Patient experience of imaging reports: A systematic literature review.

Introduction: Written reports are often the sole form of communication from diagnostic imaging. Reports are increasingly being accessed by patients through electronic records. Experiencing medical terminology can be confusing and lead to miscommunication, a decrease in involvement and increased anxiety for patients. Methods: This systematic review was designed to include predefined study selection criteria and was registered prospectively on PROSPERO (CRD42020221734). MEDLINE, CINAHL, Academic Search Complete (EBSCOhost), EMBASE, Scopus and EThOS were searched to identify articles meeting the inclusion criteria.

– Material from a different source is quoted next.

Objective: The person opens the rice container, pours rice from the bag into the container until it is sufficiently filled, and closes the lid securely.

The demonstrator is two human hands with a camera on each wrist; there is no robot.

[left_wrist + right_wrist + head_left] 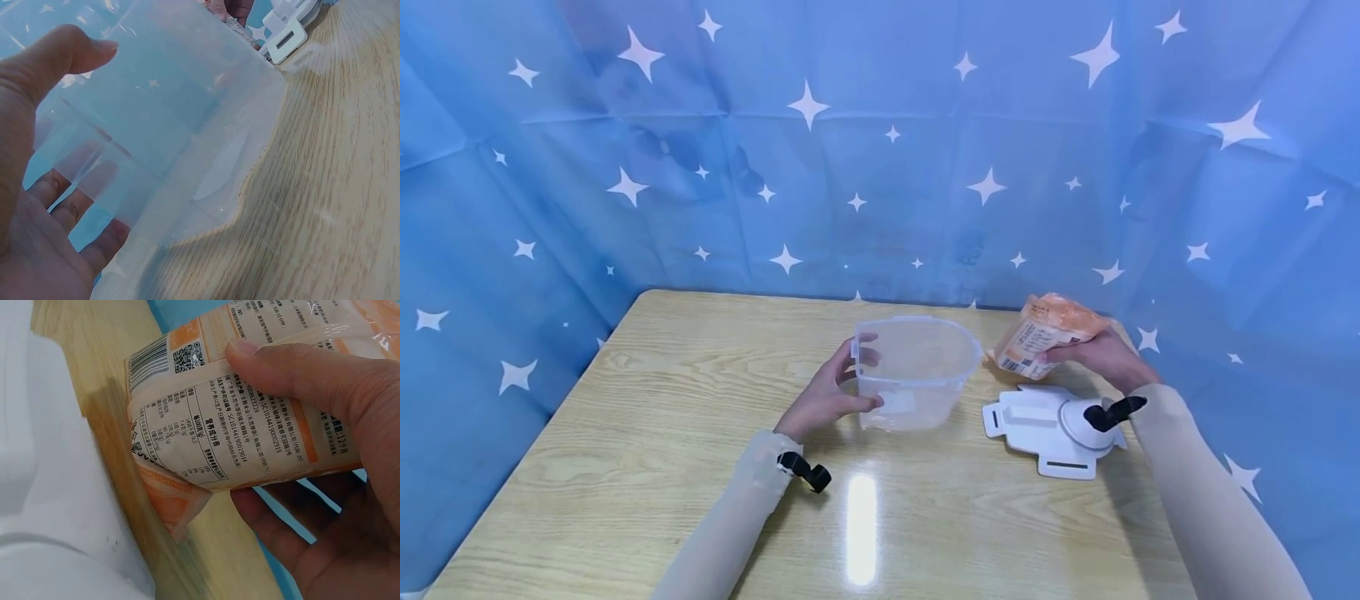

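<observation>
My left hand [829, 400] grips the left side of a clear plastic container [917, 407], thumb at its front and fingers round the back. The container stands upright on the table with its mouth uncovered. In the left wrist view its see-through wall [162, 125] shows the fingers behind it. At the right, my right hand [1105, 358] holds an orange and white bag of rice [1037, 337], tilted, near the table's back edge. The right wrist view shows the thumb across the bag's printed label [206, 425] and fingers beneath.
A white lid [1037, 429] with side flaps and a round cap lies on the wooden table [647, 450], right of the container and in front of the bag. A blue star-patterned curtain [880, 225] hangs behind the table and at both sides.
</observation>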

Studies were assessed against the Mixed-Methods Appraisal Tool version 2018 for quality. A segregated approach was used to synthesise data. A thematic synthesis of the qualitative data and a narrative review of the quantitative data were performed, and findings of both syntheses were then integrated. Findings: Twelve articles reporting 13 studies were included. This review found that patients' experiences of imaging reports included positive and negative aspects. The study identified two main themes encompassing both qualitative and quantitative findings. Patients reported their experiences regarding their understanding of reports and self-management. Discussion: Patient understanding of imaging reports is multi factorial including medical terminology, communication aids and errors. Self-management through direct access is important to patients. While receiving bad news is a concern, responsibility for accessing this is accepted. Conclusion: A patient-centred approach to writing imaging reports may help to improve the quality of service, patient experience and wider health outcomes.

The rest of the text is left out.